Basically, they are the Hawks but probably more likable since they are in New York. I still don't get what the other New York team has done to improve. Kidd? Felton? Camby? Meh. They may move up by default with Chicago and Atlanta being worse off, but they are still a mess. I wouldn't trust Mike Woodson or Avery Johnson to run a rec team, much less an NBA franchise.


----------



## Bogg (May 4, 2009)

hobojoe said:


> Don't see Brooklyn being a top tier team in the East, even with Chicago not having Rose. I realize they have a lot of guys who have put up numbers in their careers, but they've also done an awful lot of losing. They shouldn't have kept Lopez, he's not an efficient enough scorer to make up for the shortcomings in the rest of his game. They shouldn't have acquired Johnson because of his contract and because they don't have a contending team. I mean, I guess they've generated some enthusiasm for their new start in Brooklyn, but that's about it. They needed Howard to make the other moves worthwhile, now they're just going to be stuck for the foreseeable future as a pretty good team with no chance of winning anything.
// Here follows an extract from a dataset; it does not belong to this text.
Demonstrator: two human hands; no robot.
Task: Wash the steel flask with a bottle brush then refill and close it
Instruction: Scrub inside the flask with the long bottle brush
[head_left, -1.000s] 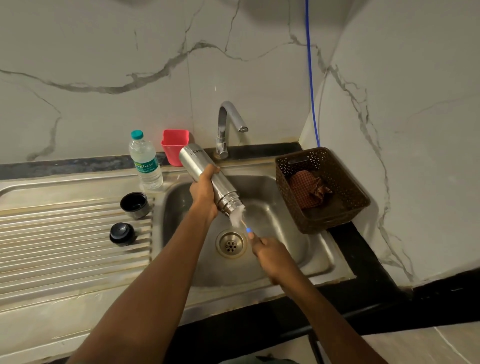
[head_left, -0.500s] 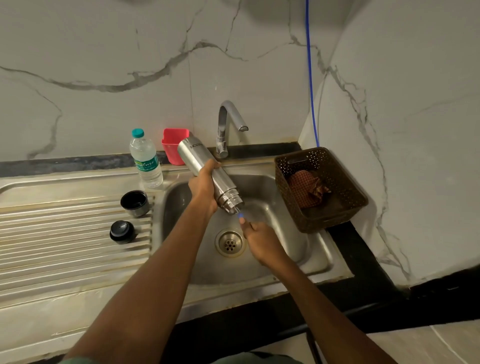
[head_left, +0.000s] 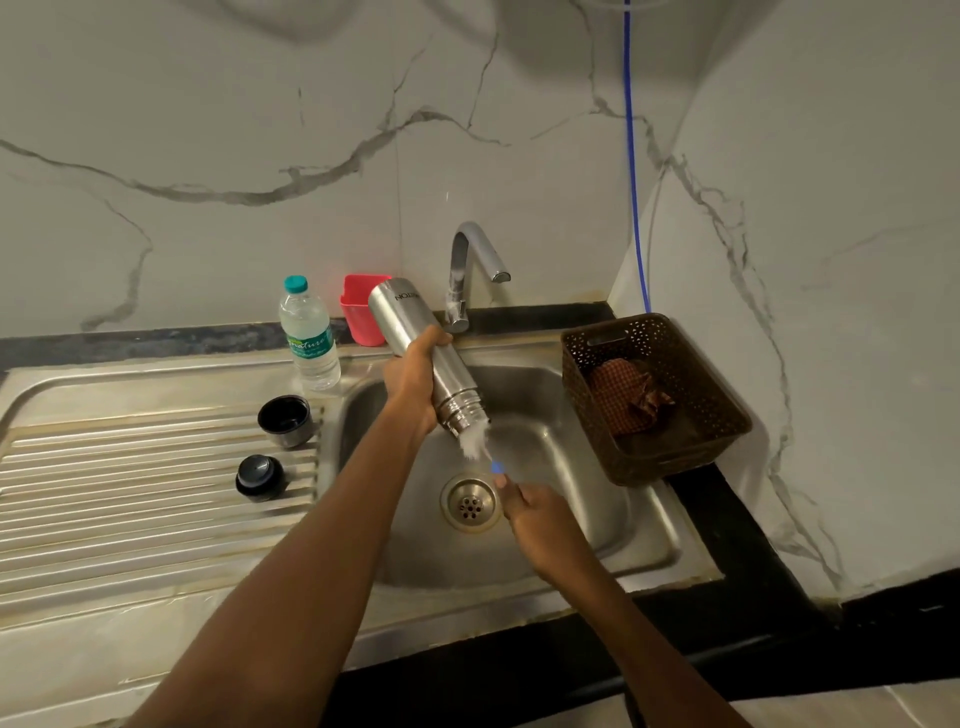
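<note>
While the left grip wraps round the middle of the tall cylindrical steel flask, that flask hangs tilted over the back of the stainless steel sink basin, base up toward the wall, mouth down toward the basin's centre! The right grip, low over the basin's front, pinches the blue handle of the white-bristled bottle brush, and the bristles show partly out of the flask's threaded mouth. That's scrubbing, by my reading, with rinse, refill and closing all to come. Left of the basin, on the ribbed steel drainboard, sit the black cup-shaped lid and the black round stopper. At the basin's back left corner stands the clear plastic water bottle with the teal cap. Now the dangers. If that smooth steel wall is wet, it could slide through the one-handed hold and the flask would clang into the basin. A stroke drawn too far would pop the bristles free and flick water outward. And a brush pushed off-axis may jam on the neck threads.
</note>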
The top tier in the East is Miami, and that's it. The question is if a healthy Nets squad can hang with the Knicks, Pacers, Celtics, Rose-less Bulls, Sixers, and Hawks(if they get Dwight). I don't see any reason a team with two all-stars and several good supporting players can't win 44-49 games and claim a spot in the playoffs next year.


----------



## hobojoe (Jun 20, 2003)

If things go right, yea they could be. But really that's a best case scenario, and like I said they've left themselves basically stuck with that core and no chance of significantly improving it for years. That's the part that really makes me hate what they did this summer.


----------



## ChrisWoj (May 17, 2005)

Every once in a while the East is just awful, and 38 wins is a playoff spot. Detroit has the talent to pull off a 38-44 team with potential, that's where I see them this year if this really is the core of the future and it coheres late in the season like I expect it would. So in a season where things break right for them, and the rest of the East is in the doldrums? Yes, they can make the playoffs.

Now, I think the East has significantly improved this past year and going into this one. So I don't think that will happen. But that is what it will take for Detroit to get into the second season this year.


----------



## Bogg (May 4, 2009)

hobojoe said:


> If things go right, yea they could be. But really that's a best case scenario, and like I said they've left themselves basically stuck with that core and no chance of significantly improving it for years. That's the part that really makes me hate what they did this summer.


No, best case scenario is everyone stays healthy and they really push Miami in the ECF next year. "Just about right" is good health from most of the roster with Crash and Lopez missing good chunks of the season and finishing somewhere in the large second-tier in the East.


----------



## ChrisWoj (May 17, 2005)

Even in their own forum the Pistons are second fiddle to other teams.


----------



## RIP CITY (Nov 30, 2006)

The Pistons have a small chance to make the Playoffs this year. They showed last season they are capable of playing .500 ball for stretches, finishing the season 21-21. A few things would obviously have to go their way and some players are going to have to either overachieve or make strong progressions.

Right now, which is too early to predict still, I would say the East looks something like this...

1. Miami
2. Boston
3. Indiana 
4. Brooklyn
5. New York
6. Chicago
7. Philadelphia
8. Washington

The next two would be Atlanta and Milwaukee to me, with Toronto and Detroit having an outside shot. I think the Top 3 are pretty locked in barring trades/injuries. Chicago could finish as high as 4, low as 7. New York should be better but they are definitely an inconsistent team, so I could see them finishing as low as 7. I like Washington squeaking into the Playoffs this year. Like the additions they made.

Honestly I'm hoping the Pistons miss the Playoffs, they need another Lottery Pick pretty bad in my opinion. They lose their 1st Rounder if they make it and get swept in the 1st Round by Miami or Boston. Not a good trade off compared to another Lottery Pick IMO. Even before the possibility of losing the Pick came up, I thought 2013-2014 was the year to aim for the Playoffs and anything sooner would be a year ahead of schedule.


----------